* [AIM OF THE TASK]: For the entries below, the expected answer is the line with "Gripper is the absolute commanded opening", the line with "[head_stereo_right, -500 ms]", and every line between them, exactly as written, and nothing more.

* [INFORMATION GIVEN]:
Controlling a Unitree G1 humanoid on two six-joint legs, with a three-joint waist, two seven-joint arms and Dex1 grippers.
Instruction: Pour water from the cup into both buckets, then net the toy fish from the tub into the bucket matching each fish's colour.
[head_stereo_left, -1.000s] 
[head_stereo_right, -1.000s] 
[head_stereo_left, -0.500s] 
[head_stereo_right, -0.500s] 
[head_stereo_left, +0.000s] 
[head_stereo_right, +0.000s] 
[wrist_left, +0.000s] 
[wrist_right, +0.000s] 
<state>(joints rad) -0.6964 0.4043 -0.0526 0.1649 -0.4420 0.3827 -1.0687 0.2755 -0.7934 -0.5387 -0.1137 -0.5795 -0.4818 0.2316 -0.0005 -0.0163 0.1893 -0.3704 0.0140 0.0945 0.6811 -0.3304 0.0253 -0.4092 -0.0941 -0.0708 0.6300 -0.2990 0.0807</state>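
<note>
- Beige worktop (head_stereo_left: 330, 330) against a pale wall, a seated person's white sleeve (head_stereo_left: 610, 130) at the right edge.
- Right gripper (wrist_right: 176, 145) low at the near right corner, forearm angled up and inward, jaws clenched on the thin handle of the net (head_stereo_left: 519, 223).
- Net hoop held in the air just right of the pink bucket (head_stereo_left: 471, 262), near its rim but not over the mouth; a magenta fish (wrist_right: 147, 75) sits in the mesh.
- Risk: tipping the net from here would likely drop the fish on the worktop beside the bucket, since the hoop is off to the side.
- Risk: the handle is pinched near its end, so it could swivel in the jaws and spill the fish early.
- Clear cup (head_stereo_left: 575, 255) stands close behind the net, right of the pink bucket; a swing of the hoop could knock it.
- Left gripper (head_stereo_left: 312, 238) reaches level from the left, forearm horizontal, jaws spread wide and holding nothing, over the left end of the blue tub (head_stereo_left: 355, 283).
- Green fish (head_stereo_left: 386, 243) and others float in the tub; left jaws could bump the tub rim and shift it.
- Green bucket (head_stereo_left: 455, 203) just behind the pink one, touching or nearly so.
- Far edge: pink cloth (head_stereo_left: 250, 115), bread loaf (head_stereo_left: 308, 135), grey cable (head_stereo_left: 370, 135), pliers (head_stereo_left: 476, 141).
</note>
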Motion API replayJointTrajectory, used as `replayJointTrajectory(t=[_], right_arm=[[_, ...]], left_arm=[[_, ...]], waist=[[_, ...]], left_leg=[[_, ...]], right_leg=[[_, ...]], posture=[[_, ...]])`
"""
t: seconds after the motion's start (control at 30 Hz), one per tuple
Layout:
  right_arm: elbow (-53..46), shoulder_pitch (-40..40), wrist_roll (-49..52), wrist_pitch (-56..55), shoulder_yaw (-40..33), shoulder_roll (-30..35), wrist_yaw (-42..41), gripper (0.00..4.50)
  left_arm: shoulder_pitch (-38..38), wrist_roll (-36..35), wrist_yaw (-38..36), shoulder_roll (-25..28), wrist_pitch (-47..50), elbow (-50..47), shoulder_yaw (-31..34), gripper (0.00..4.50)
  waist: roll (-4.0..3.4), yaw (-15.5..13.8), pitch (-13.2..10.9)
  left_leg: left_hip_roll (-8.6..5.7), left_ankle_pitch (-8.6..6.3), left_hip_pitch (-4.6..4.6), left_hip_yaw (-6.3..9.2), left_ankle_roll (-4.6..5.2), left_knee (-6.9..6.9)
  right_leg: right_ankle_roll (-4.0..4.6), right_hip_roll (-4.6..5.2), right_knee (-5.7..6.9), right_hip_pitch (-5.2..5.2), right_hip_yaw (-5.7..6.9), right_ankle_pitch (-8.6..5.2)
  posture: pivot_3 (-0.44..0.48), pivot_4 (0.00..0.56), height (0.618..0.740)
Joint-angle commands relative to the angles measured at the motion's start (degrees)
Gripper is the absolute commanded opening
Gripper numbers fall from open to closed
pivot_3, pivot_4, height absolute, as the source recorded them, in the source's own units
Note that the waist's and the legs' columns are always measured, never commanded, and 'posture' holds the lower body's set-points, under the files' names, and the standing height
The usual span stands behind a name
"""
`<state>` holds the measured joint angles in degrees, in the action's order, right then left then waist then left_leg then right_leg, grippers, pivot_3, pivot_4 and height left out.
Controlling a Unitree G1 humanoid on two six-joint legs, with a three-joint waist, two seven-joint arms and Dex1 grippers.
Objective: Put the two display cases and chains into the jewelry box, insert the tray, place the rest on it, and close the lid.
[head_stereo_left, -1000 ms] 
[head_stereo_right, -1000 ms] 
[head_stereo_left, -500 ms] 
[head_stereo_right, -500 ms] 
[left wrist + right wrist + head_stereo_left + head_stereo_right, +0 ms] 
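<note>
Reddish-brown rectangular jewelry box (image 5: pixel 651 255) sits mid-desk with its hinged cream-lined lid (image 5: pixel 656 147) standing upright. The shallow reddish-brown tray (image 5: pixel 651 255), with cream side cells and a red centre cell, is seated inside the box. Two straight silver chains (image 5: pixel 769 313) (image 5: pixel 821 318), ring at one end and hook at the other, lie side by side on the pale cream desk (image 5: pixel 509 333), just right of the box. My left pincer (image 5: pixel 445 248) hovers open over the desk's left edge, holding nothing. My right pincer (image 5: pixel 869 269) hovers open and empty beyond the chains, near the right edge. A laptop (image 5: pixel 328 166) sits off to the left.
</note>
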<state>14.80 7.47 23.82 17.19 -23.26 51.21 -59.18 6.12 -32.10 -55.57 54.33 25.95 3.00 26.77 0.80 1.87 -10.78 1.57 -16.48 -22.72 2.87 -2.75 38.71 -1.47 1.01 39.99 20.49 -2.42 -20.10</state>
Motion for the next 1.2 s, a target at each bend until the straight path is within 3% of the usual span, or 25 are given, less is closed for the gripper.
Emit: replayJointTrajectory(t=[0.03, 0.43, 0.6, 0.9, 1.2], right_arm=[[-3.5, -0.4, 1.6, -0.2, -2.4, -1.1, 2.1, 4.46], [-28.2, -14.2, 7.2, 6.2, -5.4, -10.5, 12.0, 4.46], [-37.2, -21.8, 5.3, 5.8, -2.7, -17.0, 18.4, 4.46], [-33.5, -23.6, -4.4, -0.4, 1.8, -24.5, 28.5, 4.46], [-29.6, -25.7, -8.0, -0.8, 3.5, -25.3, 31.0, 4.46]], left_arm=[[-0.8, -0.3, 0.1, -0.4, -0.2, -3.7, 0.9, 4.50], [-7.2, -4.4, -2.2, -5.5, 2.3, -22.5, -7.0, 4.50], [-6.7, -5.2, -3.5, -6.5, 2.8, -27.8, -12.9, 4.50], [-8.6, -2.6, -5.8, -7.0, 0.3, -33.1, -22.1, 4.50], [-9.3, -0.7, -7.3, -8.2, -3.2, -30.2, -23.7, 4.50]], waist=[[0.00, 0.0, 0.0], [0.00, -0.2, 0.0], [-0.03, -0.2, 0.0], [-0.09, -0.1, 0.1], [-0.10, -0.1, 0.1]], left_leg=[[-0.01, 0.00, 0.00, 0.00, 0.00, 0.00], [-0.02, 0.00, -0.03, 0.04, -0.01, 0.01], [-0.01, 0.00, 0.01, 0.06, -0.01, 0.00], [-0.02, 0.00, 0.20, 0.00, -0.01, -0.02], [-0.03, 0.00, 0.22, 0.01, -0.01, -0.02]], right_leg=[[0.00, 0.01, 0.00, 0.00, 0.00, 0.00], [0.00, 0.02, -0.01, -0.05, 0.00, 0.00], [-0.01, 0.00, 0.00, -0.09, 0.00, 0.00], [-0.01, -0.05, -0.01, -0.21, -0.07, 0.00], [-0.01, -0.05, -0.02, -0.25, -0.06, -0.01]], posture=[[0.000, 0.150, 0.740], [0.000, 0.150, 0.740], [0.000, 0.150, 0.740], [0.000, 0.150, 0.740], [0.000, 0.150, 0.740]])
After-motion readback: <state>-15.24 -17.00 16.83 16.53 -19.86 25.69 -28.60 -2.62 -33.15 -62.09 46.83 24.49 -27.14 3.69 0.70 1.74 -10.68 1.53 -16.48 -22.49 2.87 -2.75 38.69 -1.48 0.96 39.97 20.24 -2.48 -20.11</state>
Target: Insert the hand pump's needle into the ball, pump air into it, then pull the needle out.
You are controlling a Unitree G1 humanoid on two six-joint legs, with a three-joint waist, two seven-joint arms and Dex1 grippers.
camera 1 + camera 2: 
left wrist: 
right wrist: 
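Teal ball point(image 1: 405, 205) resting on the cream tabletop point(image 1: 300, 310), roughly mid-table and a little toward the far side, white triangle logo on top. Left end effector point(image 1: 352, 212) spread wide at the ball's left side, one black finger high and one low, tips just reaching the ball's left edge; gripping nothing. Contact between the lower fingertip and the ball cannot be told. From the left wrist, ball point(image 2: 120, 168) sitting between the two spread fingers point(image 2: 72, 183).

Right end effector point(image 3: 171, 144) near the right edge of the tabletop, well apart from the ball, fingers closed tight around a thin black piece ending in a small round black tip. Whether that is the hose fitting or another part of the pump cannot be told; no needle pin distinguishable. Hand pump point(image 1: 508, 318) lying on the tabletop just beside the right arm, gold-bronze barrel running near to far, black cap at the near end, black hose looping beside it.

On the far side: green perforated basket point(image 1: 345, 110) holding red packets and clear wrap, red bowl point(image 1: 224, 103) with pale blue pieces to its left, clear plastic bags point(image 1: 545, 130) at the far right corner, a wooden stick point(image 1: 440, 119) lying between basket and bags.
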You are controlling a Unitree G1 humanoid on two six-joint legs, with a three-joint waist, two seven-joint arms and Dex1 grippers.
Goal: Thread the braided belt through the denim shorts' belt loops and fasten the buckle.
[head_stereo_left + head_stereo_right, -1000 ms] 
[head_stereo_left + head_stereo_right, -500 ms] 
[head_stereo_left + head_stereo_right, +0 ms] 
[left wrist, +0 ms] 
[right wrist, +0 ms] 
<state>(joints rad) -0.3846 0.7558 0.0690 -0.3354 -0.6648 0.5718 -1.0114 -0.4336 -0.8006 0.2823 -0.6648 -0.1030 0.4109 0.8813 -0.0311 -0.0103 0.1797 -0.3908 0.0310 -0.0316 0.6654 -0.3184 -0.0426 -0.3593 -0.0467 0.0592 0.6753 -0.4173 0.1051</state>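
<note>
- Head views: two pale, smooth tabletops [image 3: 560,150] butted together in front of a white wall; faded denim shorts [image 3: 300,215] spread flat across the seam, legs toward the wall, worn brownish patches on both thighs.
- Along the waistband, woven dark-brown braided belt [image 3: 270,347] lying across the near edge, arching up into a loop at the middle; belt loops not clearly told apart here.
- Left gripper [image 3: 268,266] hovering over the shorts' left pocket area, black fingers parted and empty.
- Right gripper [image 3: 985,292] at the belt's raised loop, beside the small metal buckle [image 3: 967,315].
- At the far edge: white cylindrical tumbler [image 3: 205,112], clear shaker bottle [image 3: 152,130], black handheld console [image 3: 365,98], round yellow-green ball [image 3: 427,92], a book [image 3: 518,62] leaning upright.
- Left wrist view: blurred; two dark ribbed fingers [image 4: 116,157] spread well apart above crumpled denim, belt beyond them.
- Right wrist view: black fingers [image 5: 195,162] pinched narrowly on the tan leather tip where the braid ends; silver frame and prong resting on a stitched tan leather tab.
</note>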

* [SOLUTION]:
Gripper is the absolute commanded opening
Gripper numbers fall from open to closed
pivot_3, pivot_4, height absolute, as the source recorded them, in the source's own units
Note that the waist's and the legs' columns are always measured, never commanded, and 'posture' holds the lower body's set-points, under the files' names, and the standing height
The usual span stands behind a name
"""
`<state>` holds the measured joint angles in degrees, in the action's order, right then left then waist then left_leg then right_leg, grippers, pivot_3, pivot_4 and height left out.
Controlling a Unitree G1 humanoid on two six-joint legs, with a three-joint waist, two seven-joint arms and Dex1 grippers.
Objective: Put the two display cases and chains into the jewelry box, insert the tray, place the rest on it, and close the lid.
[head_stereo_left, -1000 ms] 
[head_stereo_right, -1000 ms] 
[head_stereo_left, -500 ms] 
[head_stereo_right, -500 ms] 

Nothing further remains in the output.